Mastering and mixing audio... beyond the basics?
In the past have read and taken notes out of books like DMM, Remixers Bible, Mixing engineer handbook, etc... all fundamental stuff. Good to know, good to play with... still not entirely getting that full, fat, final mix I'm looking for... generally sounds quite tinny(?)... perhaps the mix just isn't balanced across the entire frequency spectrum.
I know a lot of people probably just ask a masterering engineer to take a look at it and pour their knowledge into sending back a better version of the track. I dunno if I'm at the point where I can just say I've made a decent enough premix or if I need to keep working at it. Does anyone know some good classes to take?
Re: Mastering and mixing audio... beyond the basics?
| quote: |
| Originally posted by ClearWater I dunno if I'm at the point where I can just say I've made a decent enough premix or if I need to keep working at it. |
premix=mixdown 
What are you using to hear your tracks?
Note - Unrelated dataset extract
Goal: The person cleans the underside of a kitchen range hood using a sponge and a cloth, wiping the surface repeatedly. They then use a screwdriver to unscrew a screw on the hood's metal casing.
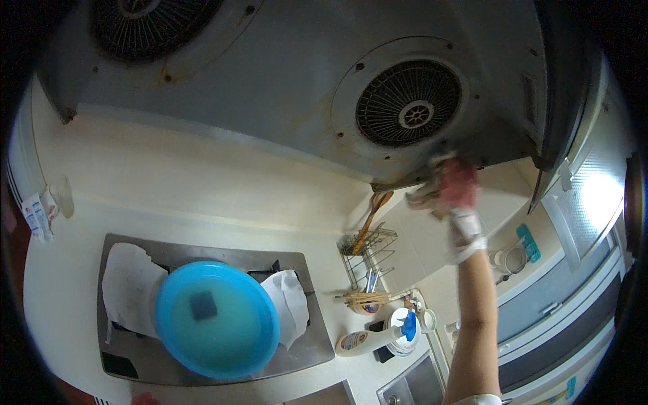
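My right hand (455,185), in a red work glove with a white cuff, is raised to the underside of a grey range hood (283,76), just below its right round fan grille (409,104). It is blurred and seems closed on a crumpled, greyish-brown cloth (425,198). At the bottom edge shows a small red patch (145,399), which looks like my left hand's glove; what it does is hidden. A blue plastic basin (268,329) of cloudy water, with a dark square pad (203,306) in it, stands on the gas stove (217,250) between white paper sheets (132,288).
Right of the stove are a wire rack (349,266) with wooden utensils, a cup of chopsticks (365,304), a spray bottle (367,340) lying down, stacked white dishes (402,347) and a sink (412,382). The hood's lower edge hangs close around my right hand.
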A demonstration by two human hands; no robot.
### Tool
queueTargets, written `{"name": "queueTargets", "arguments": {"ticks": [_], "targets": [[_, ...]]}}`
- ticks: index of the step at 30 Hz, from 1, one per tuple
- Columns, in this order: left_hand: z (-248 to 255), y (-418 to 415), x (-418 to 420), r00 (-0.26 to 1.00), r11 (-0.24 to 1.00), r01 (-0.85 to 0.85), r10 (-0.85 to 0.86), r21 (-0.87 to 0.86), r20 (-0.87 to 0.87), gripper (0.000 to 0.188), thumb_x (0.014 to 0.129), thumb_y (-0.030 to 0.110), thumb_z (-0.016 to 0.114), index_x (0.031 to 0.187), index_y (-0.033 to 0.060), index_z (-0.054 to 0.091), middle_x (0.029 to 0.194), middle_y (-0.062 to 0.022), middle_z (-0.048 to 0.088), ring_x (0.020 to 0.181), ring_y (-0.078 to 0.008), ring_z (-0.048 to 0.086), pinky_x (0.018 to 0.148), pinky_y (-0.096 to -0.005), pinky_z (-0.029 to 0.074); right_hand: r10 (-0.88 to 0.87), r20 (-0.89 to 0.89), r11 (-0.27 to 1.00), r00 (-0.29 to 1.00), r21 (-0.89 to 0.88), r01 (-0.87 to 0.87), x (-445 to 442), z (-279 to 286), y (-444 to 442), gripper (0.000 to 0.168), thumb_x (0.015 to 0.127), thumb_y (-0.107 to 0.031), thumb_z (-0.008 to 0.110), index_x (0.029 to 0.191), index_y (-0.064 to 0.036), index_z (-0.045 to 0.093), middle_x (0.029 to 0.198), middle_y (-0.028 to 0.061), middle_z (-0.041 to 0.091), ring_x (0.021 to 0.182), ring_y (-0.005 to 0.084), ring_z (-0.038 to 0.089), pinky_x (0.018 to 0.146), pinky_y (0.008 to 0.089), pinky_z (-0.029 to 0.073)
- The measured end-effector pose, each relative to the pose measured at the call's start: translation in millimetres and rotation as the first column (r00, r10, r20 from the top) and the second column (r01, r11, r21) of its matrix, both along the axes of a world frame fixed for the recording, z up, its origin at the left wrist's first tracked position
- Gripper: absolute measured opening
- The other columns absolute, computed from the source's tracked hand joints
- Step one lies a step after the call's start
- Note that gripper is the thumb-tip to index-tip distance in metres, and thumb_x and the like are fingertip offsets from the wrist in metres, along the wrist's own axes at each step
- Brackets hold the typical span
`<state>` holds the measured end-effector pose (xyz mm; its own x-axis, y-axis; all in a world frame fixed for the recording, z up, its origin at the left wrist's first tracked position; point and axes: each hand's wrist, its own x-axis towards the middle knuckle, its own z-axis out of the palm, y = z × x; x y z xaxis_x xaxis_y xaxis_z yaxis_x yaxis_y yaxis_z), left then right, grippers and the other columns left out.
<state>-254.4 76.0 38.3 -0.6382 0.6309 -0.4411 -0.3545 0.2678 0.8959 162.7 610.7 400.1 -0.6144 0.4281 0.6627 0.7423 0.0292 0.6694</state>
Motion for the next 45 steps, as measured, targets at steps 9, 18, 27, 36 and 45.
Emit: {"name": "queueTargets", "arguments": {"ticks": [9,18,27,36,45], "targets": [[-17,16,2,0.998,1.0,-0.02,0.022,-0.019,0.063,0.028,0.088,0.028,0.051,0.095,0.0023,0.056,0.084,-0.004,0.057,0.078,-0.0114,0.052,0.076,-0.0258,0.044,-0.077,0.051,0.995,0.996,0.063,0.074,-11,-63,34,0.034,0.084,-0.025,0.037,0.114,-0.014,0.047,0.125,0.0091,0.044,0.115,0.03,0.039,0.097,0.0423,0.031],[-15,-16,6,0.999,0.997,-0.052,0.052,-0.062,0.002,0.027,0.088,0.028,0.051,0.093,0.0022,0.057,0.084,-0.0068,0.059,0.078,-0.0145,0.055,0.074,-0.0262,0.045,-0.273,-0.239,0.811,0.932,-0.578,0.089,10,-213,40,0.031,0.075,-0.015,0.046,0.106,-0.009,0.049,0.107,0.0145,0.054,0.103,0.0306,0.049,0.09,0.0396,0.038],[-46,-20,-14,0.986,0.992,-0.122,0.123,0.018,-0.116,0.022,0.087,0.023,0.052,0.087,0.0008,0.055,0.075,-0.0083,0.059,0.067,-0.0159,0.057,0.063,-0.027,0.048,0.186,-0.843,0.877,0.505,-0.089,-0.472,-28,-164,23,0.026,0.075,-0.008,0.053,0.1,-0.006,0.047,0.085,0.0115,0.058,0.074,0.027,0.058,0.063,0.0369,0.048],[13,3,12,0.997,0.993,-0.015,0.024,0.117,-0.076,0.017,0.085,0.02,0.056,0.081,0.0042,0.052,0.08,-0.0067,0.056,0.076,-0.0152,0.054,0.075,-0.0291,0.047,-0.435,-0.189,0.565,-0.88,0.704,-0.43,-38,-134,19,0.02,0.088,-0.016,0.041,0.099,-0.004,0.053,0.094,0.0105,0.059,0.08,0.0216,0.059,0.072,0.0343,0.052],[11,-15,13,1.0,0.997,-0.024,0.024,0.07,-0.009,0.025,0.088,0.024,0.05,0.091,-0.001,0.053,0.089,-0.0109,0.057,0.087,-0.0182,0.054,0.079,-0.0299,0.046,-0.074,-0.205,0.631,-0.976,0.748,-0.205,-188,-187,99,0.023,0.086,-0.025,0.045,0.093,-0.004,0.051,0.09,0.0078,0.055,0.079,0.0215,0.052,0.074,0.036,0.046]]}}
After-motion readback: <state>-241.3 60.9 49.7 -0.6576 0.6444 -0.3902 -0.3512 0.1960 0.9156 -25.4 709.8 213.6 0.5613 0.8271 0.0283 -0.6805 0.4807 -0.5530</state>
Headphones? Monitors?
phattening up sounds is one of the hardest things to master and takes trial and error particular on soft synths.
Try things like adding another oscillator at different octave, even different wave form. Maybe layering another synth. EQ'ing can help. Also unison or some soft of phasing can help. Could pan instrument to the left and add delay with short ms to the right.
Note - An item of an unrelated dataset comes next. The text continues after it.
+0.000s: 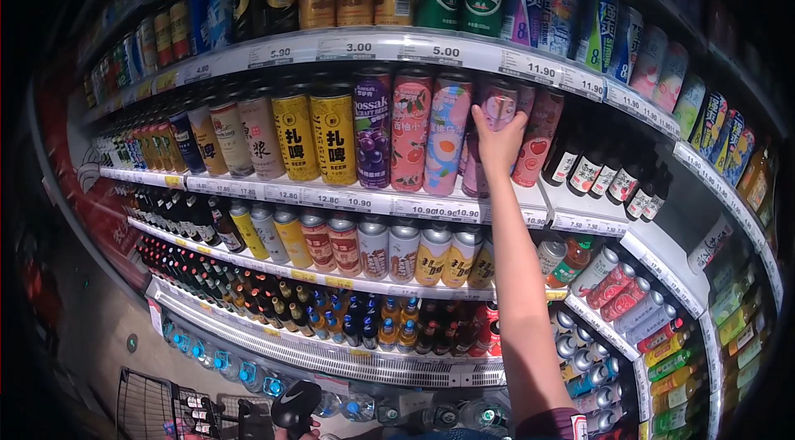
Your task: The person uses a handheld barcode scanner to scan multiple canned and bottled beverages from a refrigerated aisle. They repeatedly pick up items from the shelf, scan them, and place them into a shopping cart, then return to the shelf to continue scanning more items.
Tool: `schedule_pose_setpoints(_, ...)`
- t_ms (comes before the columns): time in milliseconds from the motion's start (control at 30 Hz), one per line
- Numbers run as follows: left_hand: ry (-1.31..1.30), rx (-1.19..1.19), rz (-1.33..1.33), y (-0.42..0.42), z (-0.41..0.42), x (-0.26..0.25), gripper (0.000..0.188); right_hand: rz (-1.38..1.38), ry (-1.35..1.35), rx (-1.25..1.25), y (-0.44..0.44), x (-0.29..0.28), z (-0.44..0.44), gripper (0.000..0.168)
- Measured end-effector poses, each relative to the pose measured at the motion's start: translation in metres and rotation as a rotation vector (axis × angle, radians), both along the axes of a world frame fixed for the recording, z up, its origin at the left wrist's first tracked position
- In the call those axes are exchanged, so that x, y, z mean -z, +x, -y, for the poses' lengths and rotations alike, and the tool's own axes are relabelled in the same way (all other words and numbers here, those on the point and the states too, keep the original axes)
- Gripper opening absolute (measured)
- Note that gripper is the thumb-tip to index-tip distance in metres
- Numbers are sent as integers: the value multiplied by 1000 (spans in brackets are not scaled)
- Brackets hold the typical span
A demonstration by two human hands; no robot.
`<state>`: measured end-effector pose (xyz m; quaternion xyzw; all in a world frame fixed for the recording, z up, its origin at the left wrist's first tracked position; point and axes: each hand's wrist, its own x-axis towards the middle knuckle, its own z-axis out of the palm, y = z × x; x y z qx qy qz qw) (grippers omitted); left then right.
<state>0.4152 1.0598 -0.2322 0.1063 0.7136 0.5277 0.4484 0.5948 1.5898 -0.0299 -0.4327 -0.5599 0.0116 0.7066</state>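
Observation:
My right hand (502,142) reaches up to the shelf and grips a pink and purple tall can (499,105) near its top. Fingers and wrist cover much of that can's middle. Directly left of it stands a pink and blue can (448,135) with peach artwork. On its right is a red-pink can (538,142) showing cherries. At the bottom edge my left hand (304,431) is only partly visible, with its fingers around the narrow lower part of a black round-headed handheld object (297,406); the exact kind is unclear.
A shelf edge with price tags (397,48) runs just above my right hand. Small dark bottles (584,173) stand to the right. More cans (404,250) and bottles fill lower shelves. A wire shopping cart (149,403) with bottles is at lower left, near shrink-wrapped water bottles (248,375).

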Motion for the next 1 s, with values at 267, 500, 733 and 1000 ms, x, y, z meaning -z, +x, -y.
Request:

One of the things that helped me was when creating bass lines, create both a mid bass (usually your lead bass line) and a sub bass. doesn't have to follow the same pattern and can be almost unnoticable until you turn it off.
your final mix should sound as good as possible on the main bus WITHOUT ANY main bus processing. if your main mix does not sound satisfactory you need to go back to the drawingboard. relying on "mastering" the phatten things up is a very bad strategy.
If you're not happy with your main mix your not ready for mastering PERIOD!
Thanks for the replies! Did a little work after asking the question and yes it seems that layering the sounds at different octaves is the ticket.